做梦是要做带有金钱的美梦,但显而易见王一博做的是噩梦。
天已经黑了,王一博就是觉得自己可能会有点自身难保了。现在脑子里只有一个念头:被打?或者滚出肖家。
在这两个选择中,有点棘手啊?
从图书馆出来时,天边只剩下一抹残存的、奄奄一息的橘红。等王一博磨磨蹭蹭走到那栋熟悉的别墅附近时,天色已经完全暗了下来。路灯次第亮起,在渐浓的夜色中晕开一团团昏黄的光晕。
他站在离别墅还有几十米远的一棵香樟树下,影子被路灯拉得细长扭曲,融进更深沉的黑暗里。别墅的窗户透出温暖的灯光,勾勒出建筑物优雅的轮廓,看起来安宁而美好。
但这美好与他无关。
做梦是要做带有金钱的美梦,但显而易见,他做的是噩梦。梦里肖战那双冰冷判定他为“废物”的眼睛,此刻回想起来,依旧让他脊背发凉。
天已经黑了。
这个认知像一块沉重的石头,压在他的心口。他拖延了这么久,终究还是到了必须面对的时刻。
王一博就是觉得自己可能会有点自身难保了。
擅自离开,没有告知,晚归……这些行为,在任何家庭里都算得上是出格,更何况是在规矩森严、表面和谐的肖家。肖母本就对他心存芥蒂,这次会怎么发作?肖父那双沉默审视的眼睛又会如何看待他?
肖战……他会是什么反应?是继续他那副置身事外的冷漠,还是会因为自己被牵连(毕竟是一起出去的)而……
不,王一博立刻否定了这个想法。肖战那种人,肯定早就把自己摘干净了。说不定,他还会在父母面前“无奈”地表示自己已经尽力管教这个不听话的“弟弟”了。
脑子里只剩下两个清晰的、冰冷的选项,像摆在面前的两条岔路,每一条都通往他不愿踏足的方向。
被打?或者滚出肖家。
在这两个选择中,有点棘手啊?
被打。他挨过的打不少,皮肉之苦,忍一忍就过去了。但在这个家里,被打意味着什么?意味着他连最后那点虚假的、“懂事”的伪装都被彻底撕碎,意味着他坐实了“不良少年”、“麻烦精”的名头,意味着以后的日子将更加难熬,意味着在肖战面前……他将彻底抬不起头。
滚出肖家。这意味着流落街头,或者被像皮球一样踢到下一个不知名的“亲戚”家,重复寄人篱下的生活,甚至可能更糟。他身无分文,能去哪里?
夜风吹过,带着夏夜的微凉,却吹不散他心头的沉重和躁郁。他看着那扇透着光的、仿佛噬人巨兽入口的大门,脚步像灌了铅一样,难以挪动。
他第一次如此清晰地意识到自己的处境——无依无靠,进退两难。所谓的“自由”,不过是昙花一现的幻觉,代价可能是他目前勉强赖以栖身的方寸之地。
他烦躁地踢了一脚地上的石子,石子滚进路边的草丛,发出窸窣的声响。
难道要去道歉?编个理由?说自己不舒服去了医务室然后睡着了?
这个念头刚冒出来,就被他自己嗤之以鼻。在肖战那种人精面前,在肖母那种审视的目光下,拙劣的谎言只会让情况变得更糟。
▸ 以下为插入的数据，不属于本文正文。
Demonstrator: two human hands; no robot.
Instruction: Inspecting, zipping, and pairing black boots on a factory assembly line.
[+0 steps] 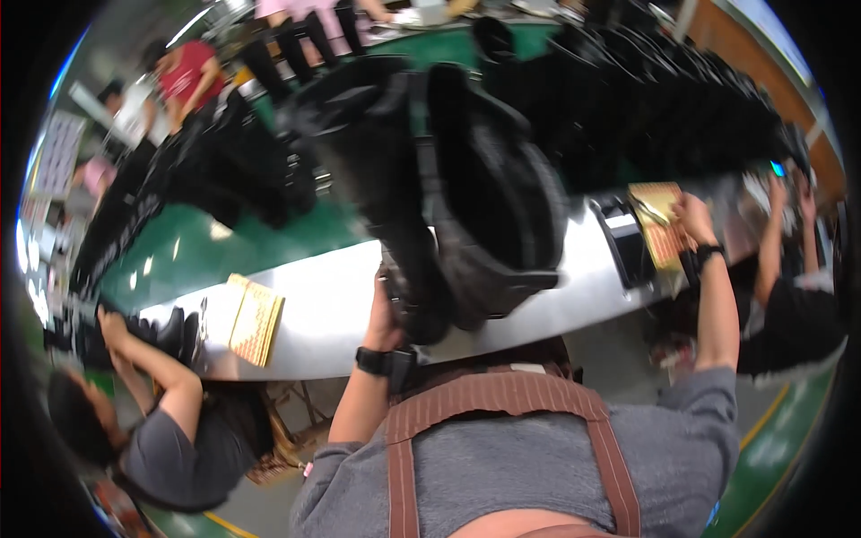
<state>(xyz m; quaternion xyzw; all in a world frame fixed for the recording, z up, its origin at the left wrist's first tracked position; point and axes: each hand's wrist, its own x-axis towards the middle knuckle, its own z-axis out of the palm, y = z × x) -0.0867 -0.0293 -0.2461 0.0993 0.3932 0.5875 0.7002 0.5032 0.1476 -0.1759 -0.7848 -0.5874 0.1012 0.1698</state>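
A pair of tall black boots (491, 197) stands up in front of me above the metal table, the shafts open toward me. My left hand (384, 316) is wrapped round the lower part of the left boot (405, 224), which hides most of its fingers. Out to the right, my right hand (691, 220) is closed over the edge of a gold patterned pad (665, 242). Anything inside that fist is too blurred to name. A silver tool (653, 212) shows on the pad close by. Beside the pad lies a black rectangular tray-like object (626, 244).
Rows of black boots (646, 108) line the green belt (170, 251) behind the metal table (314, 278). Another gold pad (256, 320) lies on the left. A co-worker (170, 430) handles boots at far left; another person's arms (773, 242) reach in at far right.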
时间一分一秒地过去,夜色越来越深。别墅里的灯光,有一盏属于他那个临时房间的,也亮了起来。
是肖战在他房间?还是肖母在检查?
他不得而知。
这种未知加剧了他内心的焦灼。他像一只被困在陷阱边缘的兽,明知前方危险,却不得不前行。
最终,他深吸了一口气,像是下定了某种决心,带着一种近乎赴死的悲壮,抬脚,朝着那扇亮着灯、却仿佛通往审判之地的大门,一步一步地走了过去。
每靠近一步,心跳就沉重一分。
主要是害怕见到肖战那吓死人不偿命的脸。
可另一边的肖战嘴上不说其实他心里是担心王一博的典型的刀子嘴豆腐心 。